石川要三の発言 (建設委員会)
⚠️ コピーしたテキストを転載する際は、転載元URL(kokkai-data.com)および原典URL(kokkai.ndl.go.jp)を必ず残してください。発言内容の改変・出典削除は禁止です。
詳細は利用規約をご確認ください。
○石川委員 そういう大きいものをつくれば当然いま御指摘のようないろいろな都市問題が付随するわけでございますが、一体この多摩ニュータウンというものをとってみても現在恐らく、まだ一割三分ぐらいしか完成されてないと思うのです。ですから、まだ大体八、九倍の大きさにふくれ上がるわけですね。現在、私があそこを毎日見ておりましても、あらゆる意味で、一体こういう中にお住まいの方々の将来ですね。子供さんはどういうふうに成長されるだろうかというような問題をとってみても、何か非常にはだにアワを生ずるような感じもするわけでございます。

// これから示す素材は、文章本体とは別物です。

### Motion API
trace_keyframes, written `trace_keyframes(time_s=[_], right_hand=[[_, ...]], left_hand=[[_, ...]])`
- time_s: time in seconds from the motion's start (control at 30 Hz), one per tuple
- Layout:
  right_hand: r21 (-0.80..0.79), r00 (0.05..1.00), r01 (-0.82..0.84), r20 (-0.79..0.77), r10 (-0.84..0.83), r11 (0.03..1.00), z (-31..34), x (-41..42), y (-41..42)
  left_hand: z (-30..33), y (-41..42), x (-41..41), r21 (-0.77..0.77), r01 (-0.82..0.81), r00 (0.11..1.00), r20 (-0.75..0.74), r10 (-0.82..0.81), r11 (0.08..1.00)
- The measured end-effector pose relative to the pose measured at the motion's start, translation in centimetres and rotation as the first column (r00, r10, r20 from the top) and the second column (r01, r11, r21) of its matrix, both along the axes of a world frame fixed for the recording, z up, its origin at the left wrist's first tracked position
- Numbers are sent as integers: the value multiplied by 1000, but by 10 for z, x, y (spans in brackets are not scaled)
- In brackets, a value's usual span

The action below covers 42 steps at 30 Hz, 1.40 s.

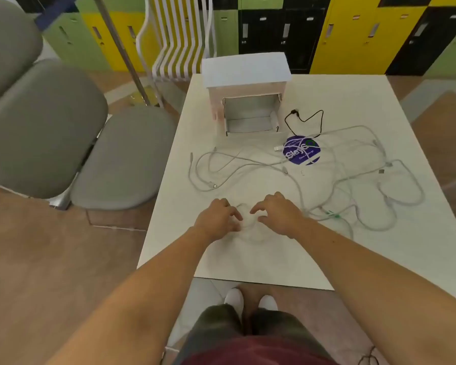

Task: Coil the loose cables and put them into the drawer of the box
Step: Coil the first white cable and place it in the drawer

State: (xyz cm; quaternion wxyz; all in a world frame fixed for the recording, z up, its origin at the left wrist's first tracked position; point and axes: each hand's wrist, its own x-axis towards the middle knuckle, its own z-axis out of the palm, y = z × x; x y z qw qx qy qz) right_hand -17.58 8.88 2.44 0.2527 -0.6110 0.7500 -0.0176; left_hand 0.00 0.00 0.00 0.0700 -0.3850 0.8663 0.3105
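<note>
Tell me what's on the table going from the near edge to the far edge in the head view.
Left hand and right hand on a white cable coil → loose grey cables → purple round sticker → black cable → open drawer → white box.

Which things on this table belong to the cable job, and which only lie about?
For the job:
- white cable between left hand and right hand
- loose grey cables
- black cable
- white box with open drawer

Lying about:
- round purple sticker
- grey chairs
</note>
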Motion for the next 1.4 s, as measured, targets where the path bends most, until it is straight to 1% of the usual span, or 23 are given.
trace_keyframes(time_s=[0.1,0.17,0.27,0.3,0.33,0.37,0.43,0.47,0.53,0.6,0.67,0.7,0.73,0.83,0.93,1.0,1.03,1.13,1.27,1.3,1.33,1.37,1.4], right_hand=[[23,999,13,33,-14,1000,-12,6,3],[26,1000,3,25,-4,1000,-20,12,7],[-54,999,37,32,-36,998,-29,15,9],[-79,997,69,52,-65,994,-31,16,9],[-111,991,110,84,-101,988,-31,17,7],[-140,979,167,137,-148,976,-29,17,5],[-201,948,262,236,-213,944,-22,16,-1],[-220,934,293,274,-229,930,-16,14,-6],[-250,913,323,336,-231,913,-6,10,-15],[-269,894,347,385,-230,898,5,5,-25],[-259,840,407,483,-248,876,15,0,-33],[-243,803,436,539,-253,866,21,-2,-36],[-224,767,458,589,-255,861,27,-3,-40],[-159,676,506,683,-276,848,37,-6,-47],[-98,602,565,728,-328,819,44,-8,-52],[-26,512,610,776,-368,792,51,-7,-53],[33,449,618,805,-387,786,54,-6,-53],[205,287,573,856,-429,793,59,1,-52],[322,145,515,880,-452,794,63,8,-50],[346,138,495,874,-465,797,65,8,-50],[360,162,472,862,-481,805,67,8,-49],[352,228,449,843,-487,821,69,7,-50],[327,326,422,816,-478,845,72,7,-50]], left_hand=[[-5,6,0,-77,25,999,27,-22,997],[-9,12,2,-188,52,998,28,-48,981],[-12,13,4,-301,78,997,35,-71,950],[-13,13,4,-291,78,997,40,-70,954],[-12,13,3,-262,67,998,30,-61,963],[-10,13,2,-196,24,1000,2,-24,980],[-4,11,0,-12,-108,990,-97,106,994],[0,9,-2,84,-151,976,-144,162,985],[8,8,-4,221,-168,954,-210,215,961],[21,9,-8,368,-209,908,-271,319,906],[36,8,-14,528,-265,816,-324,480,807],[43,7,-18,576,-286,770,-338,541,766],[52,6,-22,598,-305,736,-347,582,742],[75,1,-34,638,-322,684,-353,638,699],[90,-4,-41,668,-271,653,-401,642,693],[96,-8,-44,673,-232,631,-445,636,702],[98,-10,-45,677,-222,617,-460,639,701],[101,-17,-48,682,-198,603,-482,636,704],[104,-27,-52,682,-173,580,-512,633,710],[105,-30,-53,695,-168,562,-515,647,699],[105,-32,-54,710,-170,544,-511,666,684],[105,-34,-54,721,-182,526,-503,686,669],[105,-37,-55,726,-197,511,-497,701,658]])
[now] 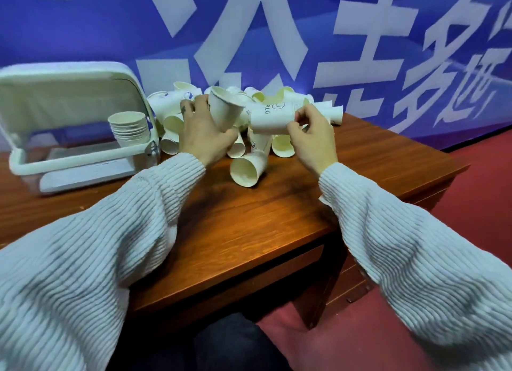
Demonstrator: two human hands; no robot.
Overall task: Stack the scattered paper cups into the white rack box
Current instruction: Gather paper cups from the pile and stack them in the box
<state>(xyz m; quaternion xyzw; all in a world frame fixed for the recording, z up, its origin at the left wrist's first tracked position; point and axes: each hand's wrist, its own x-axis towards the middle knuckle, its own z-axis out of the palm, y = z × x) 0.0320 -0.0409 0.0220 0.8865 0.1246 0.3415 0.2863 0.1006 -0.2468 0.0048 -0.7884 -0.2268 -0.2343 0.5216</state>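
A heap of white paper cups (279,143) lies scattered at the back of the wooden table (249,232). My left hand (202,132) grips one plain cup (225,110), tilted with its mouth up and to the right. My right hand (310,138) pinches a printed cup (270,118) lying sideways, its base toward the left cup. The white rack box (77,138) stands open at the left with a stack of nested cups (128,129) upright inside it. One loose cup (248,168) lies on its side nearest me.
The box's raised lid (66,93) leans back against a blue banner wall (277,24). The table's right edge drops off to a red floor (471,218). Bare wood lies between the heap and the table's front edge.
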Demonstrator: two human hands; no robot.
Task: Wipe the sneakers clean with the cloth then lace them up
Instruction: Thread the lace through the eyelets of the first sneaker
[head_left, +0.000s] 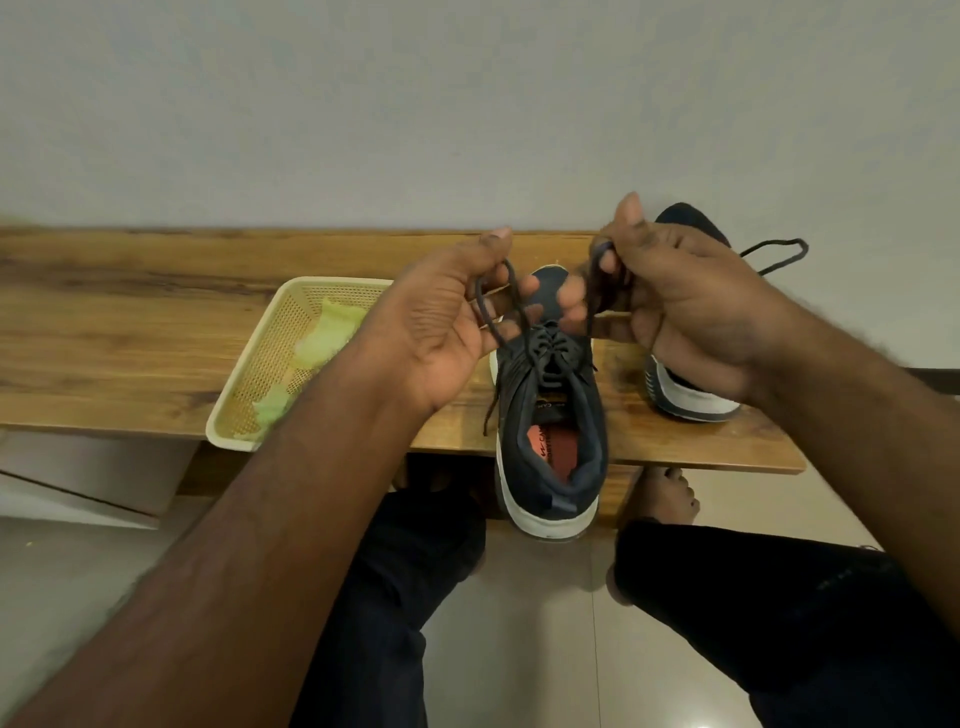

そこで、このままの計画を、これから進めようとされていくのかどうか。私は結論から申し上げますと、もう抜本的な発想の転換を、ぜひひとつ考えるべきではないか、こういうふうに思うのです。特に、いまいろいろな問題の中に近郊都市との関連、公共投資の問題とか、あるいは地方自治体の財政負担の問題とか、さらに旧来の町の市民と新しい市民との融合、こういった点は、ああいうような大きいものですと、ますます大きくすれば、これは完全に融合どころではなくて、これはもう本当に旧来の市民がのまれてしまう。それで、その中に果たして、どういうような文化が本当に芽生えてくるだろうかということを考えると、何か非常にそら恐ろしいような感じがするのです。したがって、このような四十万になるような大ニュータウン、これを果たして、これからそのままつくるのかどうか。私は抜本的に発想の転換をすべきではないかと思いますが、その辺について、ひとつ建設大臣と総裁に御見解を賜りたいと思います。